I think you might have possibly identified the group of required characters.  I'll give that a try.  I'm not sure if any Cyrillic stuff has been passing through but this bears watching as well and I might have to change my list there as well.

I am also tagging BIG5, however almost all spam comes in GB2312.  Here's what I'm searching for in the CHINESE filter:

# CHINESE v1.0.0

SKIPIFWEIGHT    25
MAXWEIGHT    10

TESTSFAILED    END    NOTCONTAINS    HIGHBIT

SUBJECT        END    CONTAINS    charset=gb2312
SUBJECT        END    CONTAINS    charset="gb2312"
SUBJECT        END    CONTAINS    charset=big5
SUBJECT        END    CONTAINS    charset="big5"

HEADERS        10    CONTAINS    =?gb2312?b?
HEADERS        10    CONTAINS    =?big5?b?
HEADERS        10    CONTAINS    charset=gb2312
HEADERS        10    CONTAINS    charset="gb2312"
HEADERS        10    CONTAINS    charset=big5
HEADERS        10    CONTAINS    charset="big5"

BODY        10    CONTAINS    charset=gb2312"
BODY        10    CONTAINS    charset=3dgb2312"
BODY        10    CONTAINS    charset=big5"
BODY        10    CONTAINS    charset=3dbig5"
BODY        10    CONTAINS    content=zh-cn"
BODY        10    CONTAINS    content=3dzh-cn"

The END statements for the subject are meant as a precaution, although it's probably not necessary with the HIGHBIT filter ending on US-ASCII and ISO-8859-1 (plus a language definition hit for 'content="en-us"').

I do believe that you can apply a similar technique to spam in Spanish, but since the characterset is the same as English, you would be searching for those 'content=' markers in combination with special characters (a short list in this case).  We hardly see any Spanish spam, or at least held Spanish spam so I'm doing nothing about it.  Spanish is of course a lot more common in US E-mail.  It may be that some Spanish spam isn't identified as Spanish since that's not necessary for proper display in most E-mail clients, but I have seen no proof of that.

Matt



Scott Fisher wrote:
Interesting. I generally just punish people if GB2312 ?BIG5 or such are in the headers. This is overwhelmingly SPAM, but like you siad there are English in some of those messages.

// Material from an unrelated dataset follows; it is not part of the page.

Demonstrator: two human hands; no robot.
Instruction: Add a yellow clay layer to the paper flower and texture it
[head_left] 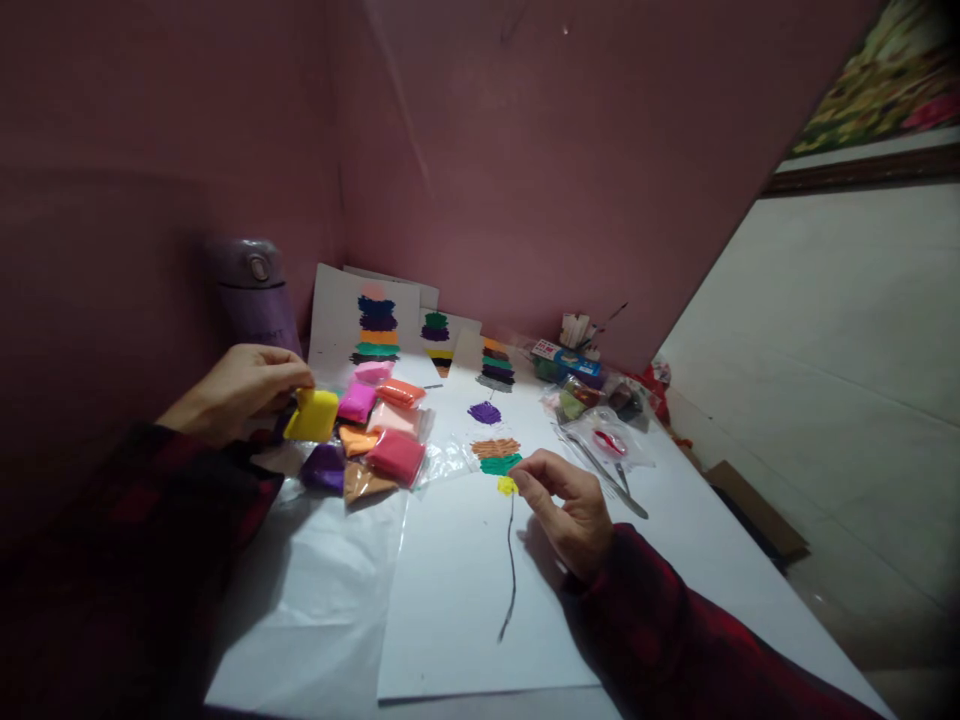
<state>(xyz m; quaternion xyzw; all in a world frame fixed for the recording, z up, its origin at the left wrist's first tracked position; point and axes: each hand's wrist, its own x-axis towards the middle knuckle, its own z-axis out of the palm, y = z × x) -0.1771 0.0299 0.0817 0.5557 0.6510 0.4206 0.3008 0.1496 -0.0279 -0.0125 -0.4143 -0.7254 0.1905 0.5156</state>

It looks like the GB2312 Chinese characters will have A B0 to F7 as it's highbyte. 
and an A0 to FF as it's lowbyte. 
If the GB2312 Chinese is present, I would think most every character should be one of these:
°±²³ µ¶· *º»¼½¾¿ÀÁÂÃÄÅÆÇÈÉÊËÌÍÎÏÐÑÒÓÔÕÖ×ØÙÚÛÜÝÞßàáâãäåæçèéêëìíîïðñòóôõö÷

Checking some of my e-mails confirms that.

The bad news is that requires another body filter. It's too bad there wasn't a BODY256 filter type where only the first 256 bytes would be checked. That would certainly be enough to score up these, and wouldn't be a CPU hog. I'm not certain that I'd want to throw another body filter at my few Chinese spams.

How often do you get a body indication of GB2312 / Cyrillic charactersets with no header indication?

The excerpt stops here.